The most active of the British cells is Class War whose driving force is former punk musician Ian Bone, 38.

Their charter states: “Together we can do our bit to smash the rich scum and their state, courts armies and lackeys.”

Class War has close ties with VIRUS, a communist-anarchist group who publish a paper called The Enemy Within.

The winter issue says: “Virus gives a welcome to the burning and looting...take it, it's yours! Burn it, it's rotten!”


Sabotage


A journal called Crowbar in Brixton, South London, offers advice on how to commit sabotage.


And BLACK FLAG, also based in Brixton, are thought to be linked with a Belgian terror group.


The Bristol-based group ACAB--which stands for All Coppers Are Bastards--call on their followers to attack expensive cars.


Their leaders often visit Ian Bone at his council flat in Hackney, North-East London.

This is the main way that informal links are made between British anarchist cells.

Intelligence chiefs know that most of the groups were active during the riots last year in Brixton and Tottenham.

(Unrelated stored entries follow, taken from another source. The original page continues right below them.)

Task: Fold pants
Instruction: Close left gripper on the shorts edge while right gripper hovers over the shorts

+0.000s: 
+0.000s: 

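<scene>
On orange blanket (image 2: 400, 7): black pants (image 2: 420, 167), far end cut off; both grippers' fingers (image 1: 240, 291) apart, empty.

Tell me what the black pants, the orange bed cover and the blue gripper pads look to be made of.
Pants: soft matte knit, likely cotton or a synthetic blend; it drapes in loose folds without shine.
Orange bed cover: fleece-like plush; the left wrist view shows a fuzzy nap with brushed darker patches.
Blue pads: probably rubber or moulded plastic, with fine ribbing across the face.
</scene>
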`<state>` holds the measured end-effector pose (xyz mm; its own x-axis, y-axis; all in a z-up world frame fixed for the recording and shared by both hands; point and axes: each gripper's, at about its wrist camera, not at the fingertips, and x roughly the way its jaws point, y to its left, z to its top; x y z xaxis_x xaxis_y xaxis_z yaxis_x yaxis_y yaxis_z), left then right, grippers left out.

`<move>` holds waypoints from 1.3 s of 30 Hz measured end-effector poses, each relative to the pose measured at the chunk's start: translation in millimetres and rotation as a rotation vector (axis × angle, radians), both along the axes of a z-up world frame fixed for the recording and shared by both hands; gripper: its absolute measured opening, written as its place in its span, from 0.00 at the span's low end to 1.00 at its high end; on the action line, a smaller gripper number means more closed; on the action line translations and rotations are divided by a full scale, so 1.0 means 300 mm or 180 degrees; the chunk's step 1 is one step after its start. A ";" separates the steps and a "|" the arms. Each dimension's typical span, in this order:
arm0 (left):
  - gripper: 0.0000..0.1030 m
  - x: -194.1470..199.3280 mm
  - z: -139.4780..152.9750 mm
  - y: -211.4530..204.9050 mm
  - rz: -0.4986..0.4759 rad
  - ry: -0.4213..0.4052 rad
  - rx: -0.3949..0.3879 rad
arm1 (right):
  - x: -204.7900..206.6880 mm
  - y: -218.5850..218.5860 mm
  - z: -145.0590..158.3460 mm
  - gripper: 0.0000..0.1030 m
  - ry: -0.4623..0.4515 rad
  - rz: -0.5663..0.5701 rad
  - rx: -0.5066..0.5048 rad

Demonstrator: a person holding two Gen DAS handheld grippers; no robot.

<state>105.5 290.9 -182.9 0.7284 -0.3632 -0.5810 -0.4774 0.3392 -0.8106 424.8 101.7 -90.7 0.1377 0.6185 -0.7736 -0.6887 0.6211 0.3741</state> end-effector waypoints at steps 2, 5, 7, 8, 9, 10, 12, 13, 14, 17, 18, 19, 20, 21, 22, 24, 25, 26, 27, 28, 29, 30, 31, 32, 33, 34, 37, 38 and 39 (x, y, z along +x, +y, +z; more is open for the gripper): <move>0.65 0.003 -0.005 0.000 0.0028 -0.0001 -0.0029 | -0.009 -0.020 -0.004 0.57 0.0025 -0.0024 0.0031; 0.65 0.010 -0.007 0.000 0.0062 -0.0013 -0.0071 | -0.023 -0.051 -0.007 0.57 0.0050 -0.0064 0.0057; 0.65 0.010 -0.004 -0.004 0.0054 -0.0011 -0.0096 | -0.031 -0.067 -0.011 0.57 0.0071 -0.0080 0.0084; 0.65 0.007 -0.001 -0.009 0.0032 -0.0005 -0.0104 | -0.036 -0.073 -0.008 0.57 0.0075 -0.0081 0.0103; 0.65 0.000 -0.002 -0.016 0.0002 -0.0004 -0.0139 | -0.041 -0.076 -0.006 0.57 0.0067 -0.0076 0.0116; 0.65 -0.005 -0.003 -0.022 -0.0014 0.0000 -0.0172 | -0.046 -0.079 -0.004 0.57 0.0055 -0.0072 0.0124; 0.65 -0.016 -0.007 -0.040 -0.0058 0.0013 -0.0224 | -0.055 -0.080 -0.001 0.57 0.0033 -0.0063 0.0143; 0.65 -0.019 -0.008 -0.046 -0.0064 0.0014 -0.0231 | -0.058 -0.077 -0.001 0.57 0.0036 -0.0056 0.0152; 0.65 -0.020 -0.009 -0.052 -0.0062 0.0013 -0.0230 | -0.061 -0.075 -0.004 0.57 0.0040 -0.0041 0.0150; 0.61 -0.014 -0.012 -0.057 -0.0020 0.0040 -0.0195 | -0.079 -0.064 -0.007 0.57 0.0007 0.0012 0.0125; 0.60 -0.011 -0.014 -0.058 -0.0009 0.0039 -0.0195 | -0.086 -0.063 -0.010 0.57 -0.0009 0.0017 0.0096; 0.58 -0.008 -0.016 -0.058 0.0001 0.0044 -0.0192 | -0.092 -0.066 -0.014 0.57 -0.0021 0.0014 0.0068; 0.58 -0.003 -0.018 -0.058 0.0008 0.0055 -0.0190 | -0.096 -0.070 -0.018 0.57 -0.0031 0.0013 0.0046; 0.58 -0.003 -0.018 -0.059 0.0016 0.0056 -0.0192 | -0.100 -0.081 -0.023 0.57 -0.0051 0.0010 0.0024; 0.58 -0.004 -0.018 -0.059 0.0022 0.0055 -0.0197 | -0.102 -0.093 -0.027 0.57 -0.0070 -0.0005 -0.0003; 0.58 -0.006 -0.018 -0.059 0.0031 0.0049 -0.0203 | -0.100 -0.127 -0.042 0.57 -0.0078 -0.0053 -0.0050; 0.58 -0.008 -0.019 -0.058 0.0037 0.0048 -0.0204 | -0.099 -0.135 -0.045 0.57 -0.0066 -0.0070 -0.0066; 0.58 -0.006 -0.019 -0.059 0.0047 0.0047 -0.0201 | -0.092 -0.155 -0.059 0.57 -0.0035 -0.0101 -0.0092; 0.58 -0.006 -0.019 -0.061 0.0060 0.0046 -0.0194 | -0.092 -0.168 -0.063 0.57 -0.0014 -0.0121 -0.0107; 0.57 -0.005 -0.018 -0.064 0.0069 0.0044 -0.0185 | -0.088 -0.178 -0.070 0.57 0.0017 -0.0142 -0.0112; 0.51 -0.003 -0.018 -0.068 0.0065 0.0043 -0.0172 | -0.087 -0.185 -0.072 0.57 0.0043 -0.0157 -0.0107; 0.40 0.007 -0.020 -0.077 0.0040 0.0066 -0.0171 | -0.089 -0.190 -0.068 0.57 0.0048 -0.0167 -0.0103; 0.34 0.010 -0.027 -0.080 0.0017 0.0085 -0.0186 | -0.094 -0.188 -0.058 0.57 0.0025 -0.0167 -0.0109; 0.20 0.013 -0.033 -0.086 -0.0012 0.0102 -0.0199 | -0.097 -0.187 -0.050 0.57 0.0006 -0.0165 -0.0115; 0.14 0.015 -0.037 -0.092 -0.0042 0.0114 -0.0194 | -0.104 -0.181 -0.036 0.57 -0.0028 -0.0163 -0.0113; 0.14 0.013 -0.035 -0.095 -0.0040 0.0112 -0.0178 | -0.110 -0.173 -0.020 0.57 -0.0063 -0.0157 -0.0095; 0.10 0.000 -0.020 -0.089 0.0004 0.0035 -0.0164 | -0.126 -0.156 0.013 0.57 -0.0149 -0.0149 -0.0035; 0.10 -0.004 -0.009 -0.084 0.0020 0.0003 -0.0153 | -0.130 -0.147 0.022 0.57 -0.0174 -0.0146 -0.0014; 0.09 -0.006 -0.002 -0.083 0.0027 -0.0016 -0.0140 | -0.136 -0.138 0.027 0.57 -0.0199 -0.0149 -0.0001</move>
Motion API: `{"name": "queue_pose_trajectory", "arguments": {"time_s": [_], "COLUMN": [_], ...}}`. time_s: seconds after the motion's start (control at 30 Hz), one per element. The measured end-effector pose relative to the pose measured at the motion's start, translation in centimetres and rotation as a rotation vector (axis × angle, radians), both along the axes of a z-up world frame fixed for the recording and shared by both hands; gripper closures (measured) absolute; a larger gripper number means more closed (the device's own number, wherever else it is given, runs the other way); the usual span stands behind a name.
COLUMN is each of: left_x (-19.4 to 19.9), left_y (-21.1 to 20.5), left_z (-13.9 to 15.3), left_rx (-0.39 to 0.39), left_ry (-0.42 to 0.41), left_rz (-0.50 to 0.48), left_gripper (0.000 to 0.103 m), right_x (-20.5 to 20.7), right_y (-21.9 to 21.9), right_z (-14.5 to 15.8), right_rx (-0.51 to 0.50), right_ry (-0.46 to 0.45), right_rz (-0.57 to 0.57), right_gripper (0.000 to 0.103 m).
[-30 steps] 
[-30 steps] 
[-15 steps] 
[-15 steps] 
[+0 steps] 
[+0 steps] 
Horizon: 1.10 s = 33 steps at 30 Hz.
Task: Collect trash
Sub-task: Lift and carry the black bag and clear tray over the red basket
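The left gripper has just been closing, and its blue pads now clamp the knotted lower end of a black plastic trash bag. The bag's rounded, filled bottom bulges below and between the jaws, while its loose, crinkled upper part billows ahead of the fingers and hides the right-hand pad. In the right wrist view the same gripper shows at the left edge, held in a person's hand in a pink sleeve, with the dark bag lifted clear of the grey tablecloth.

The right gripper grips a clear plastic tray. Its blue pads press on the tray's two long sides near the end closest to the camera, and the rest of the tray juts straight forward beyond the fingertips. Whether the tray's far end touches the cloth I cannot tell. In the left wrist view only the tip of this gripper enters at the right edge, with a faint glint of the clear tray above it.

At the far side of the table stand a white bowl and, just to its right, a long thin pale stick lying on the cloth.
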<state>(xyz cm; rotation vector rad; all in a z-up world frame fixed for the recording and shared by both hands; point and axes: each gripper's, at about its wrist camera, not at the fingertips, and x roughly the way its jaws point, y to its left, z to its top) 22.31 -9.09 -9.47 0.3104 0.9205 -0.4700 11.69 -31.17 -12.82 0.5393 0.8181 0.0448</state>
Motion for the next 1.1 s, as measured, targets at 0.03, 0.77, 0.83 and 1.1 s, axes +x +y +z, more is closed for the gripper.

They are likely to be the flashpoints again this year.

One police officers warned that anarchists might also start riots in other areas of London at the same time.


FORCES OF HATE


SECURITY chiefs are alarmed at the close cooperation between the Angry Brigade and terror organisations in Europe.

And our inquiries revealed that a meeting was held in London last year between leading UK anarchists and the Belgium terror group, CCC, the Cellules Communists Combattantes.

The CCC are linked with West Germany's Red Army Faction and with the ultra-Left French group Action Directe.

Intelligence services are now concerned that European expertise will lead to terrorists in Britain becoming more and more sophisticated.

A former police chief said: “The Angry Brigade has always had strong continental connections—that will continue to be the case.”